How do you see Precision Medicine evolving in the near future?

Going forward, a few of the developments that we can expect are:

Understanding organ-specific risk based on genomic data and comparing it with real-world data collected from previous patients could drive us towards a more agile, data-driven, and impactful precision medicine.

It could be possible to extend the FAST METS, the Amsterdam example that we previously saw to other cancer patient groups where faster access to treatment will directly improve their survival chances.

Due to early detection, the surgical procedures will be needed to remove much smaller tumors. Specialization, greater expertise and precision will be key along with superior control and navigation of the surgical tools. Likewise, interventional procedures, such as PCI that we saw earlier, will continue to require a high degree of precision and accuracy, navigating complex, tortuous blood vessels, and properly sizing and positioning stents on the first attempt. This means, robotics will be more entrenched in these specialties. They will not replace humans but will augment human capabilities.
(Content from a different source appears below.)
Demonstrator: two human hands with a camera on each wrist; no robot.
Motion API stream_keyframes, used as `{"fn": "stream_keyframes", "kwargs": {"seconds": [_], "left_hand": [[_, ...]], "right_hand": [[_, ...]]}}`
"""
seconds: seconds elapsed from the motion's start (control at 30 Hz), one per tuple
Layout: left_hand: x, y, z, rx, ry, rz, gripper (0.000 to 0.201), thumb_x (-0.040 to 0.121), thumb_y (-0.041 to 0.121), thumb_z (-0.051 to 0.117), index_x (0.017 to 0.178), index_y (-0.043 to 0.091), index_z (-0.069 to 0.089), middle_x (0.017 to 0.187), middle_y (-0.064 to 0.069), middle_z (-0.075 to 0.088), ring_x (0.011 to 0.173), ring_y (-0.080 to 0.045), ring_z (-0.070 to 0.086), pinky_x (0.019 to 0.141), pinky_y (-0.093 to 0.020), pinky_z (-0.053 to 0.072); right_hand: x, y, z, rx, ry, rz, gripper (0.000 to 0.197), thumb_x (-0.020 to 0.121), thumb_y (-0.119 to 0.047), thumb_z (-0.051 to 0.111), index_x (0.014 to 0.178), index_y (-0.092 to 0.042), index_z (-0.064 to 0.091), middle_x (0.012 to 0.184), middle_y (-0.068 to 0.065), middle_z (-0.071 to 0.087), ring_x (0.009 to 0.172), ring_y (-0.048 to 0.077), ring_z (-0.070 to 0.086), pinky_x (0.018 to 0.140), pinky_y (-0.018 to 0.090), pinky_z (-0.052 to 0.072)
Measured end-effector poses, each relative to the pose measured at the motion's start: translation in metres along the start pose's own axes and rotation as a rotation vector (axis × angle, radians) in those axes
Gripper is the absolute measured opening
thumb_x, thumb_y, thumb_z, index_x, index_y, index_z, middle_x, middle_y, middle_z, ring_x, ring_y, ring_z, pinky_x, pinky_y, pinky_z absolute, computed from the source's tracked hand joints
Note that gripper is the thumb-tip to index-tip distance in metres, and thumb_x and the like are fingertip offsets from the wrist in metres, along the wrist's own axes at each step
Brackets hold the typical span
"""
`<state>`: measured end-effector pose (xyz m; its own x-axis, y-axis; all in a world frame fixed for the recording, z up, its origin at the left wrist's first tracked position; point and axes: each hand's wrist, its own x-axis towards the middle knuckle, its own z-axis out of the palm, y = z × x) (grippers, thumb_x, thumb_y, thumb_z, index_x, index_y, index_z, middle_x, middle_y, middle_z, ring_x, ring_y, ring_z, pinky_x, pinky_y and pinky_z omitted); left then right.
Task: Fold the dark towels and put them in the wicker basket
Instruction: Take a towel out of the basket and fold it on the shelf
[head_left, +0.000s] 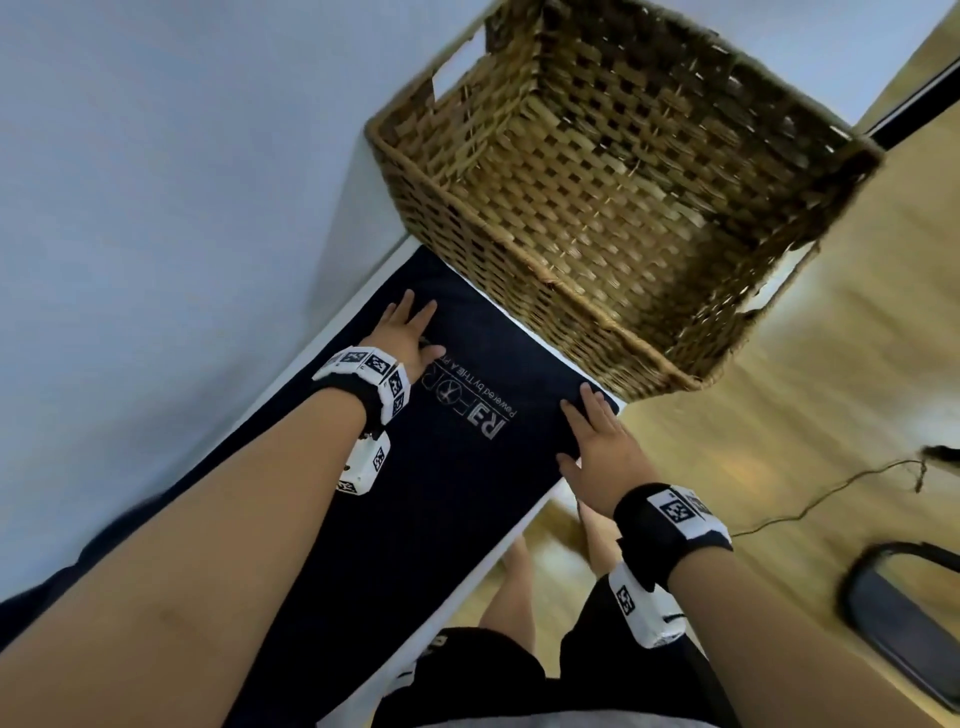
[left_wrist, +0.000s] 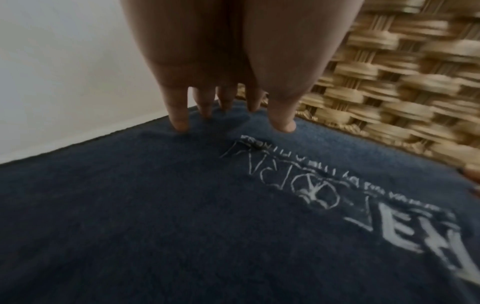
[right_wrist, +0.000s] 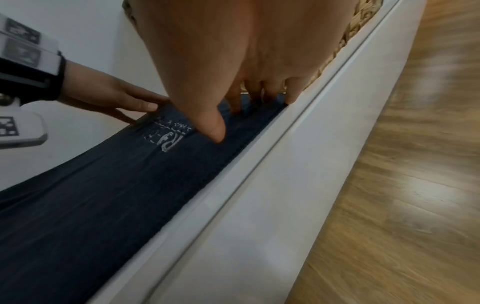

Let us now see the most interesting facet of precision medicine. It will become possible, in routine clinical practice, to combine real-time anatomical, pathology data of a patient’s organ in order to create its digital model. To this, it would be possible to add the physiological information (like flow, etc.), thereby getting a Digital Twin of that organ. A fully developed patient twins will benefit clinical decision making for diagnostics as well as treatment. This digital twin will allow clinicians to safely plan lifesaving, drug treatments, surgeries, implants, etc. and pre-ascertain their efficacy before implementing them on the patient. This very “unique to patient” digital twin modeling will take precision medicine to a next level.